#### What the task asks
Return exactly the listing's lines, from its first line to the line holding "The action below", ends included.

#### Collected material
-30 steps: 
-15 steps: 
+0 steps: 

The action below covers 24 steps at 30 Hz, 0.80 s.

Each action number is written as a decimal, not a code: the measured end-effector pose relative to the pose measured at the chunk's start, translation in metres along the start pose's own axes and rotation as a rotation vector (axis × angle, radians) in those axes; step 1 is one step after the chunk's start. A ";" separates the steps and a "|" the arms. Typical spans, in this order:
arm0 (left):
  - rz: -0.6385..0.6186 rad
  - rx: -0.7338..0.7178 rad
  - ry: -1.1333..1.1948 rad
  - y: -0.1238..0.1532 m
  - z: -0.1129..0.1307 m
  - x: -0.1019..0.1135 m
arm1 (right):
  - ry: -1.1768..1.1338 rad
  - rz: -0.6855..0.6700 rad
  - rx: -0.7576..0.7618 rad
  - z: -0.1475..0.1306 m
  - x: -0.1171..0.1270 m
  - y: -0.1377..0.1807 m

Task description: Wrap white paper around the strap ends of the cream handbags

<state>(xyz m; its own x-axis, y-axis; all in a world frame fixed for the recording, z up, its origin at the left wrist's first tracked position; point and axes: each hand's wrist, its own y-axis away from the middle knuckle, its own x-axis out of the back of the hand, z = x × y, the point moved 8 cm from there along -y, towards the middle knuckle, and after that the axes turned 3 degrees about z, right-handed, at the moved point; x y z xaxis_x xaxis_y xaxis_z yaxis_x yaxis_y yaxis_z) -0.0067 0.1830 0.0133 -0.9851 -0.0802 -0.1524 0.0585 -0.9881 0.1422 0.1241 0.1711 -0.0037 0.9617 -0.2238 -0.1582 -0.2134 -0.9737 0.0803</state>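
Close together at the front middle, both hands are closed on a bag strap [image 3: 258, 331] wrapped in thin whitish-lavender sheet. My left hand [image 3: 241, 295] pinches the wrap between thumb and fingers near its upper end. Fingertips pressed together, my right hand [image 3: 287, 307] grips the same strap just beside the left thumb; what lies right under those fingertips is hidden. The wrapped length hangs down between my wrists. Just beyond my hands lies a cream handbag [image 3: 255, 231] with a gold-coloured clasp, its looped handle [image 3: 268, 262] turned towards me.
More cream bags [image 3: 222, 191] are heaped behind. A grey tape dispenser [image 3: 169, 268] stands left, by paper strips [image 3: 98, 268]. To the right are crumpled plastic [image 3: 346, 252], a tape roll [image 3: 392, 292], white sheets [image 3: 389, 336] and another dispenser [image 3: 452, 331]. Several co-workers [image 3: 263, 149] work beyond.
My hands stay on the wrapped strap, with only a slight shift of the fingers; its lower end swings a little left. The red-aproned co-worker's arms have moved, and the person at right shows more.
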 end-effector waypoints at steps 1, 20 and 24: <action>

#### Problem solution
-30 steps: 
-15 steps: 
+0 steps: 

The action below covers 24 steps at 30 Hz, 0.80 s.

The answer contains nothing further.